Atravesamos el puente Howrah entre un maremágnum de aullante circulación que dejaba en pañales a los anteriores atascos. Había tanto movimiento de peatones como de tráfico rodado, abarrotando completamente los dos niveles del puente. El intrincado rompecabezas de vigas grises y malla de acero se prolongó cerca de medio kilómetro a través de la cenagosa extensión del río Hooghly... Parecía un puente concebido por un niño que lo construyera con un juego de Erector Set, y cogí la Minolta de Amrita para hacerle una foto.

—¿Por qué lo haces?

—Se lo prometí a tu padre.

El muchacho agitó ambos brazos en mi dirección y pronunció algo con un tono que parecía urgente y enfadado.

—¿Qué está diciendo?

Amrita frunció el entrecejo.

—No estoy muy segura por el dialecto, pero algo sobre que está prohibido hacerle fotos al puente.

—Dile que está bien.

Le habló en hindi y el muchacho hizo un gesto hosco contestando en bengalí.

—Dice que no está bien —aseguró Amrita—. Dice que los americanos deberíamos dejar el espionaje a nuestros satélites.

—Jesús.

El
rickshaw
se detuvo delante de un interminable edificio de ladrillos que era la estación de ferrocarril de Howrah. No había rastro del Premiere de Chatterjee ni del sedán gris entre la circulación que desembocaba del puente.

—Y ahora ¿qué? —pregunté.

El muchacho, volviéndose hacia mí, me alargó la bolsa de lona. Quedé sorprendido por el peso. La abrí y miré adentro.

—Santo Cielo —exclamó Amrita—. Son monedas.

—No simples monedas —dije enarbolando una—. Medios dólares de Kennedy. Aquí debe de haber cincuenta o sesenta.

El muchacho señaló hacia la entrada del edificio y habló rápidamente.

—Dice que tienes que entrar y entregarlas.

—¿Entregarlas? ¿A quién?

—Dice que alguien te las pedirá.

El muchacho asintió como si hubiera quedado satisfecho, y echando mano a la bolsa cogió cuatro monedas y salió disparado del
rickshaw
, perdiéndose entre la multitud.

Victoria alargó la mano hacia las monedas y yo me apresuré a tirar de los cordones de la bolsa de lona. Miré a Amrita.

—Bien. Creo que ahora todo depende de nosotros.

—Después de usted, señor.

Cuando era niño el edificio más grande que jamás pude imaginar era el Merchandise Mart de Chicago. Luego, a finales de los sesenta tuve oportunidad de ver el interior del Vehicle Assembly Building del Kennedy Space Center.

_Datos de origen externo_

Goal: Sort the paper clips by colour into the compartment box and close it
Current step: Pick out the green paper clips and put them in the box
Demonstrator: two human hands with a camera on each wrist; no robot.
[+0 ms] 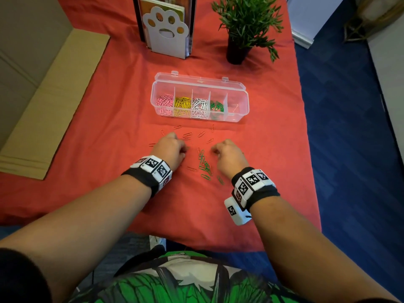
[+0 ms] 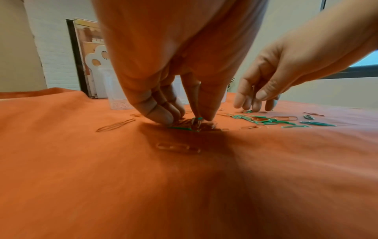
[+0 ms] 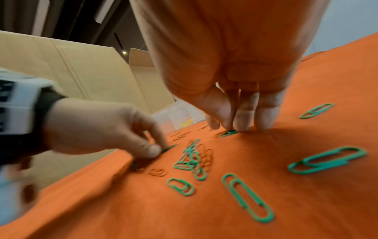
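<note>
The clear compartment box (image 1: 239,118) stands open on the red cloth, its lid (image 1: 199,79) tipped back. From the left its compartments hold pink, yellow, white and green clips; the rightmost shows one orange clip. Loose orange clips (image 1: 187,135) and green clips (image 1: 204,164) lie between box and hands. My left hand (image 1: 175,147) pinches a small bunch of orange clips with a green one (image 2: 196,120) against the cloth. My right hand (image 1: 223,149) has its fingertips down on a green clip (image 3: 229,133); a thin clip stands pinched between its thumb and fingers (image 2: 253,95).
A white paw-shaped book holder (image 1: 167,29) and a potted plant (image 1: 238,47) stand behind the box. Flat cardboard (image 1: 54,101) lies off the table's left side. Blue floor (image 1: 349,127) runs along the right table edge. More green clips (image 3: 245,195) lie near my right wrist.
</note>
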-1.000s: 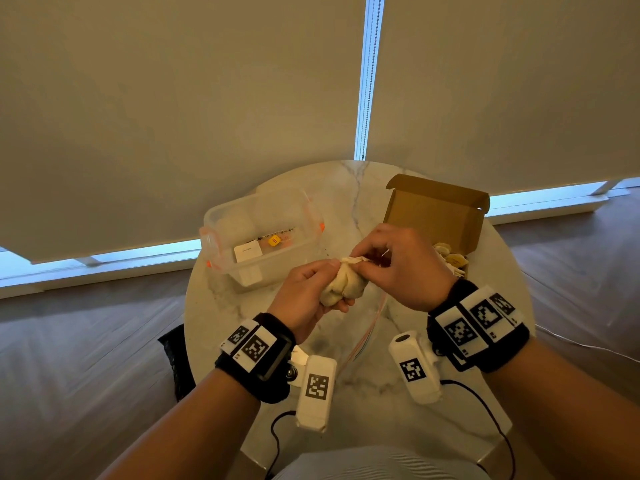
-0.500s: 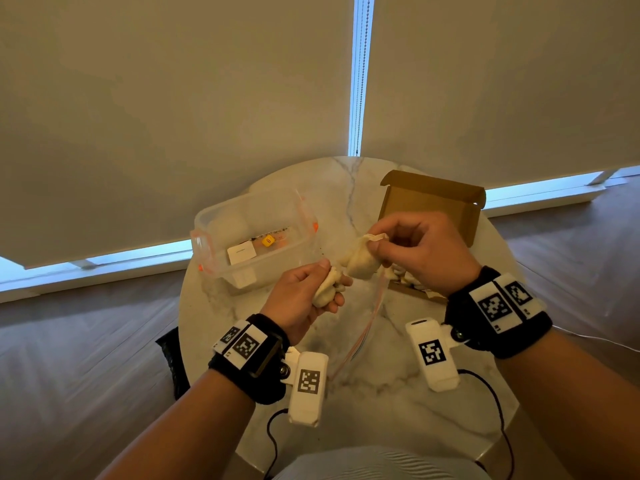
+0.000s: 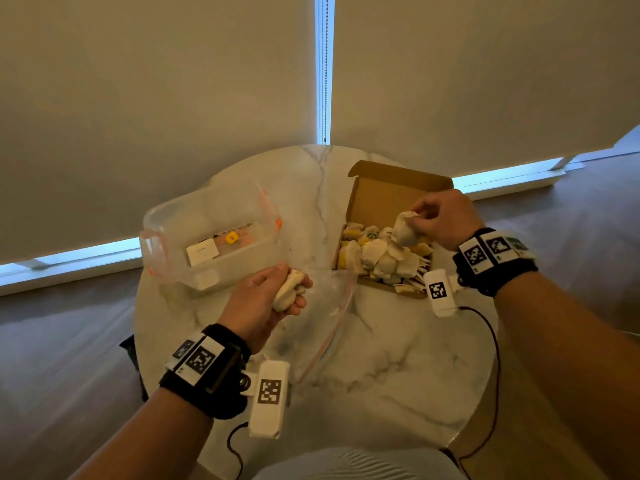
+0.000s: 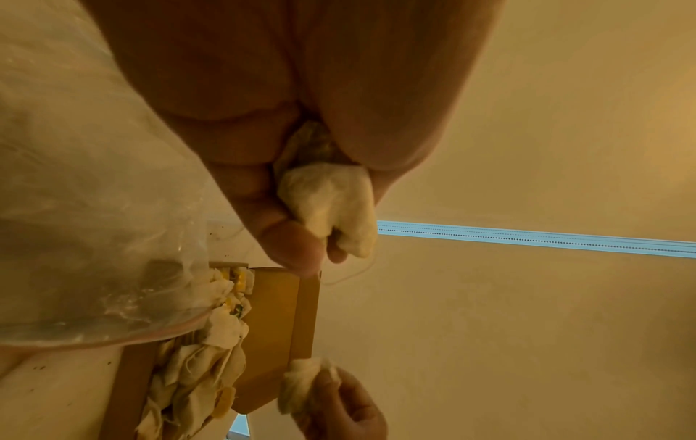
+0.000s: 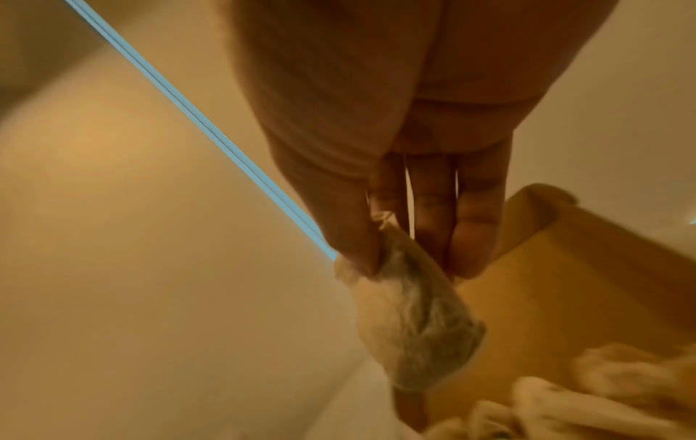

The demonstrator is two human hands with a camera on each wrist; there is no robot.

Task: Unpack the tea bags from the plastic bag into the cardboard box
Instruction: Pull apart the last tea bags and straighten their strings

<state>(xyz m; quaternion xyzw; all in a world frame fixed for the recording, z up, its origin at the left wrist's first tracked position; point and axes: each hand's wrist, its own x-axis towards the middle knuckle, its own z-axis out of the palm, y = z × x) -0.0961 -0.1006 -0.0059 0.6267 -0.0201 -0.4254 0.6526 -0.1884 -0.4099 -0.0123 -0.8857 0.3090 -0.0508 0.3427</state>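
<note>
My right hand [image 3: 420, 220] pinches one pale tea bag [image 3: 405, 233] by its top, hanging just above the heap of tea bags [image 3: 379, 259] in the open cardboard box [image 3: 377, 192]. In the right wrist view the same tea bag [image 5: 414, 327] dangles from thumb and forefinger over the box [image 5: 565, 282]. My left hand [image 3: 277, 292] grips another tea bag [image 3: 287, 294] over the table's middle, with the clear plastic bag [image 3: 332, 299] lying beside it. The left wrist view shows that tea bag [image 4: 331, 205] in my curled fingers and the plastic bag [image 4: 94, 238] at left.
A clear plastic tub [image 3: 211, 244] with small cards and a yellow piece stands at the back left of the round marble table [image 3: 398, 358]. Roller blinds hang behind the table. Black cables trail off the table's near edge [image 3: 491, 341]. Wooden floor surrounds the table.
The two hands have drawn apart. My right hand carried one tea bag rightwards over the cardboard box, while my left hand dropped lower with the other tea bag.
</note>
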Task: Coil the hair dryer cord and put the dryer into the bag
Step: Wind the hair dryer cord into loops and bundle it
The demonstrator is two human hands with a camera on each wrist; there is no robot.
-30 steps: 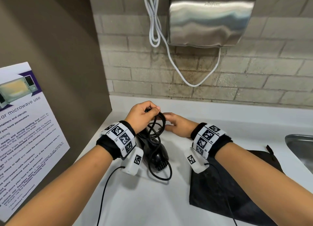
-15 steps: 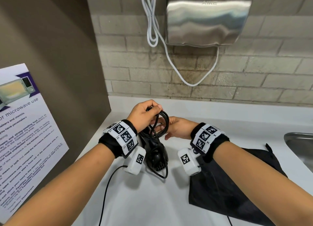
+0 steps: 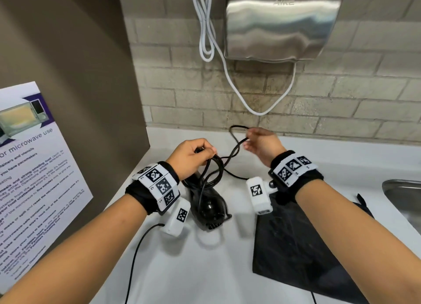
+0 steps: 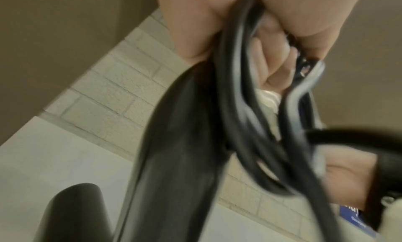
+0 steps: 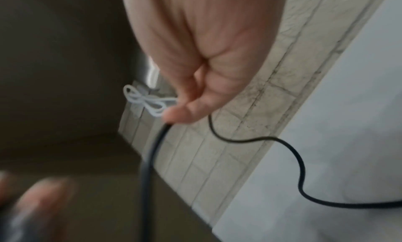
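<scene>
The left hand grips coiled loops of black cord above the hair dryer on the white tabletop. The right hand, farther back, pinches a loose cord strand. A black bag lies flat to the right.

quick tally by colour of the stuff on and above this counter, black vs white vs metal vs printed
black: 3 - hair dryer, its cord, bag
white: 1 - wall cord
metal: 2 - hand dryer, sink
printed: 1 - microwave poster
total: 7
</scene>
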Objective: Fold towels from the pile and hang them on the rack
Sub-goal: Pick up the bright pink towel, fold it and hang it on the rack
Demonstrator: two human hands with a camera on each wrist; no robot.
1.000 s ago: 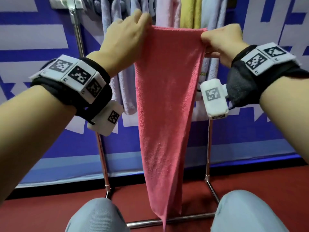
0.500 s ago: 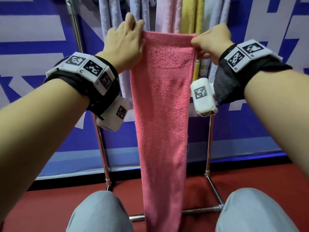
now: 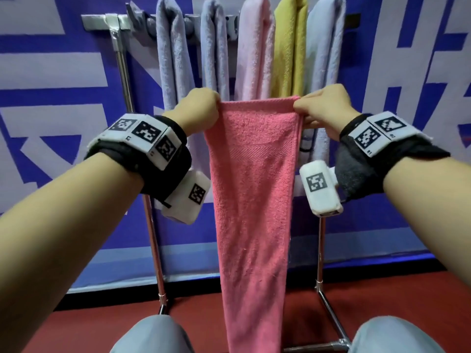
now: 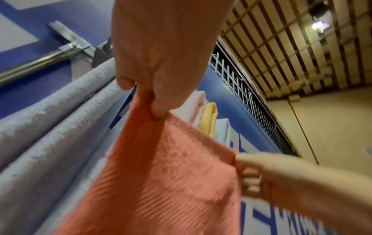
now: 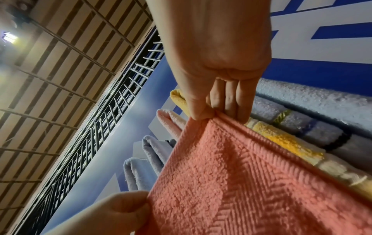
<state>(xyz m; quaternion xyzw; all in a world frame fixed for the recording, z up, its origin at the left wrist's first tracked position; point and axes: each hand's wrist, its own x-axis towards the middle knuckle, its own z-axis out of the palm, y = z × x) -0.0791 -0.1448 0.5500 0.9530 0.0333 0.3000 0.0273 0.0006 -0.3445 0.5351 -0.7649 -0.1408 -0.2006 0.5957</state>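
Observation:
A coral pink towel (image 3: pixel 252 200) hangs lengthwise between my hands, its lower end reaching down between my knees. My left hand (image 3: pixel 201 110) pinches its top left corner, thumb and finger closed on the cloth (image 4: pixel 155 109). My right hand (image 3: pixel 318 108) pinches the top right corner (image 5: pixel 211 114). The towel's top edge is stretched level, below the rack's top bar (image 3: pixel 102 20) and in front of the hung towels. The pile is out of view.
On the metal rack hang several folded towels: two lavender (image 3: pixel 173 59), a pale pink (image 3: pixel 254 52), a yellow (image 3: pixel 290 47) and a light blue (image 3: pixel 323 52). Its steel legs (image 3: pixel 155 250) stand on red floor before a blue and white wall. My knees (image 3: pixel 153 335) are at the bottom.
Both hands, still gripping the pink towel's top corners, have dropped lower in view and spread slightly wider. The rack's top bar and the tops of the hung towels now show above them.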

El amigo que me estaba enseñando todo aquello me dijo que algunos días se formaban nubes en el interior.

La estación de ferrocarril de Howrah era más impresionante.

Se trataba de una edificación construida a escala gigante. Había, a primera vista, una docena de vías, cinco locomotoras aparcadas, otras despidiendo vapor, varios grupos de vendedores ofreciendo cosas inidentificables de unos carros que despedían volutas de humo que irritaban los ojos. Miles de personas sudando y dando empellones, muchos miles más en cuclillas, durmiendo, cocinando... viviendo allí. Y una cacofonía de ruidos tan ensordecedora que uno no podía oírse a sí mismo gritar, y mucho menos pensar. Aquello era la estación de ferrocarril de Howrah.

—¡Madre de Dios! —exclamé.

A escasa distancia de mi cabeza una hélice de avión incrustada en una viga removía lentamente el aire. Docenas de ventiladores similares unían su estruendo a aquel océano de ruidos.

—¿Qué? —gritó Amrita. Victoria se apretó contra el pecho de su madre.